Les présidents Paul Biya du Cameroun et Idriss Deby du Tchad ont même été plus loin lorsqu’ils ont lancé : "Nous déclarons la guerre à Boko Haram". Biya a noté que le problème de Boko Haram n’est plus seulement régional, suite à l’enlèvement de deux prêtres italiens et d’un citoyen canadien en Afrique.

Après la conférence, le président François Hollande a eu à dire que le combat contre Boko Haram était une priorité pour son gouvernement et que la conférence aboutirait à " un plan d’actions régional et global". Pour le président français, "Boko Haram est une grave menace pour toute l’Afrique de l’Ouest et maintenant l’Afrique centrale, ayant des liens démontrés avec Aqmi (Al Qaeda au Maghreb islamique) et d’autres organisations terroristes".

La France a déjà déployé des troupes dans les Etats d’Afrique de l’Ouest du Mali et du Niger ainsi qu’en République centre africaine, lesquels sont tous des anciennes colonies françaises.

RAPPORT SUR DES MUTINERIES DANS L’ARME NIGERIANE

Depuis que le gouvernement du Nigeria a ciblé Boko Haram, de nombreuses personnes bien informées au plan politique ont allégué qu’il y a des éléments, dans les élites de la région du nord, aussi bien dans l’administration que dans l’armée, qui fournissent clandestinement leur soutien au groupe d’insurgés. De nombreux officiers de l’armée nigériane proviennent du nord, région grandement dominé par les musulmans.

Jonathan venant du sud du Nigeria, il y a quelques soucis que les attaques de Boko Haram dans le nord-est du pays reflètent les luttes pour le pouvoir régional dans le pays. Le manque d’autorité du président au sein de l’armée est peut-être aussi à mettre en relation avec les profondes divisions au sein de son propre parti, le People’s democratic party (PDP) qui doit affronter une rude campagne électorale en 2015.
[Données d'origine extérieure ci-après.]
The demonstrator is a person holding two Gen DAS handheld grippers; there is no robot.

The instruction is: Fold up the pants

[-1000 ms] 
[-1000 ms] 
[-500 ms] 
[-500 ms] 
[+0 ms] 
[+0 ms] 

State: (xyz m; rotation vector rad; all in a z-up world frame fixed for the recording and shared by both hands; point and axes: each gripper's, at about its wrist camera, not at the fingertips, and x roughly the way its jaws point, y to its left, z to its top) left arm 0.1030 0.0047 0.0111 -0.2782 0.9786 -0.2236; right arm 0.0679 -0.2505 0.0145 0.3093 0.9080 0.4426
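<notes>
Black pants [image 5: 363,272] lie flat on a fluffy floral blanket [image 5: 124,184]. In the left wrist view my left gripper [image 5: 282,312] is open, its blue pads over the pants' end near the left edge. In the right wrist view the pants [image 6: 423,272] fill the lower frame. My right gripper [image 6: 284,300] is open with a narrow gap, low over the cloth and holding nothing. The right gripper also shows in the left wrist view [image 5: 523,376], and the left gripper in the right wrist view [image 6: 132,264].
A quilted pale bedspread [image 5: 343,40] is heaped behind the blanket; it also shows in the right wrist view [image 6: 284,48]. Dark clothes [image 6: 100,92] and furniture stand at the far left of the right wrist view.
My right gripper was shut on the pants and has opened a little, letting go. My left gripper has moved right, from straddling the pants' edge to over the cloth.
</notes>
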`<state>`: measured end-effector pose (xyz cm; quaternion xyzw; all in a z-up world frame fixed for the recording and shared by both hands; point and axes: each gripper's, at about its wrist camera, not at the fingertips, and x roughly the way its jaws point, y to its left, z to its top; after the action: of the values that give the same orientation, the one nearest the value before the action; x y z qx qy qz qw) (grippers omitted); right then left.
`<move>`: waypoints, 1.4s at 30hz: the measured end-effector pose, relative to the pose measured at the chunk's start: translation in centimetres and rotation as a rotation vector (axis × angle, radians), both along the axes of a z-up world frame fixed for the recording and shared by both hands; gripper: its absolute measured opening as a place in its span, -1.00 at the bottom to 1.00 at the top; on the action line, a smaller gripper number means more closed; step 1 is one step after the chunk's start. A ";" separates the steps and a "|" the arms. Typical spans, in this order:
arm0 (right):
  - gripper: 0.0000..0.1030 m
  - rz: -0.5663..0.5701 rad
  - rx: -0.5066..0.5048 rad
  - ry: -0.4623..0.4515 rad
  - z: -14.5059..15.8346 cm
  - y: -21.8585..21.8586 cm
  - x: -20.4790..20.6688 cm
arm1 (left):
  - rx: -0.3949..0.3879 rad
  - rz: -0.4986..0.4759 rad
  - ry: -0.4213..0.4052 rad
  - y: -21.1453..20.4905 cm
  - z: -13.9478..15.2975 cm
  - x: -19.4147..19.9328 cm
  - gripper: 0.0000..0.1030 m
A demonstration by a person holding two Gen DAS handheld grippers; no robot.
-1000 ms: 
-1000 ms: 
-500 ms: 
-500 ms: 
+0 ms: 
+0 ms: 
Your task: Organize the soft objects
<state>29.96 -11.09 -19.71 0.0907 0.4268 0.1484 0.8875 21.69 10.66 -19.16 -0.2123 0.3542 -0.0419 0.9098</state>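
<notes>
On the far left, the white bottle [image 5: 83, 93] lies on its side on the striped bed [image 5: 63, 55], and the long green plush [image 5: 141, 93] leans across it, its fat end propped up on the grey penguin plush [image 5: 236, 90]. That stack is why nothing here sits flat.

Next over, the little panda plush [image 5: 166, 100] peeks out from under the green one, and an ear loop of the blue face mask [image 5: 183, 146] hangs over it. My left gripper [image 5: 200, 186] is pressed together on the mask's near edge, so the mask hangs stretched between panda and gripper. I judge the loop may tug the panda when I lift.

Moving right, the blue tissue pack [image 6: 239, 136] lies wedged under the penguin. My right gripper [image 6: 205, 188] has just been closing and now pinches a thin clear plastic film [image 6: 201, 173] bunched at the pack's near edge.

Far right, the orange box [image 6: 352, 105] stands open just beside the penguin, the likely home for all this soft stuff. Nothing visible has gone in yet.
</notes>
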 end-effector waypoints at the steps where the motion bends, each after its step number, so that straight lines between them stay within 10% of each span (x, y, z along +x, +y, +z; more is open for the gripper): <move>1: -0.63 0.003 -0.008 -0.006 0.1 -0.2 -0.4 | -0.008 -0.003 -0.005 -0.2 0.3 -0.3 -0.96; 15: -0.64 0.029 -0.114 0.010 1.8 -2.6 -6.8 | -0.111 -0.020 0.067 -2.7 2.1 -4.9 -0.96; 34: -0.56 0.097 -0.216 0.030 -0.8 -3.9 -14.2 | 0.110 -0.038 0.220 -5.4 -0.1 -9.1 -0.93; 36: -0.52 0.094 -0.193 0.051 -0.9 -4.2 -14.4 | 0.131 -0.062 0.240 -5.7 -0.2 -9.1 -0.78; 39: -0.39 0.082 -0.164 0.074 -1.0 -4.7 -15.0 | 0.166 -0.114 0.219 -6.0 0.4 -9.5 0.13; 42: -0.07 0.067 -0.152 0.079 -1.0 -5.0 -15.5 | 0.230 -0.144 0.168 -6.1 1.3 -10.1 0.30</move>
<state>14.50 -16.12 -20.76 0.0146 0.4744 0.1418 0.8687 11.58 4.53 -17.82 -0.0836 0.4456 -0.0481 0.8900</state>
Des rapports ont fait cas, ces dernières semaines, de troubles au sein de l’armée dans le nord du pays. Il apparaitrait ainsi que les soldats sont insatisfaits de la façon dont ces opérations sont menées contre Boko Haram dans les trois Etats du nord actuellement soumis à la loi d’urgence.

Dans un article publié dans Star of Africa du 15 mai, il est écrit que "l’armée nigériane a annoncé l’ouverture d’une enquête sur la mutinerie dans les principales casernes dans la ville de Maiduguri, impliquant des soldats de la 7ème division. En effet, un groupe de soldats a ouvert le feu sur le convoi transportant le major Général Ahmed Mohammed alors qu’il entrait dans les baraques de Maimalari"

L’article poursuit en disant que ce dernier "n’a pas été blessé", rapportant les dires de témoins. Le quartier général de la défense a confirmé qu’il interrogeait les éléments impliqués dans les circonstances concernant l’incident. L’armée s’est également efforcée d’atténuer les craintes concernant les tensions à Maiduguri au lendemain de l’attaque, affirmant que la situation est maintenant sous contrôle".

Le Nigeria est habitué à l’implication des militaires dans les affaires politiques. En 1966, il y a eu deux coups d’Etats militaires ayantt causé la guerre civile entre 1967-1970. Au cours des années entre 1960 et les années 90, il y a eu régulièrement des prises de pouvoir par les militaires. Après le retour d’un gouvernement civil en 1979, un coup d’Etat militaire a eu lieu à la fin 1983 et de nouveau en 1985. Une élection prévue en 1993 a été interrompue pendant qu’un autre chef militaire prenait le pouvoir qu’il a gardé pendant 5 ans. En 1999, l’ancien dirigeant militaire, le général Olesegun Obasanjo, est sorti de sa retraite et a participé aux élections en tant que candidat civil et est sorti vainqueur des urnes. Mais au cours des quinze dernières années, le pays a été gouverné par des administrations civiles.

Toutefois, avec l’avènement du conflit avec Boko Haram, des spéculations montent, selon lesquelles les militaires jouent un rôle significatif dans la déstabilisation du gouvernement Jonathan. Mais bien que Boko Haram soit lié à Al Qaeda, ces mêmes soi-disant réseaux "terroristes" ont aussi été soutenus ces dernières années par les Etats-Unis en Libye et en Syrie.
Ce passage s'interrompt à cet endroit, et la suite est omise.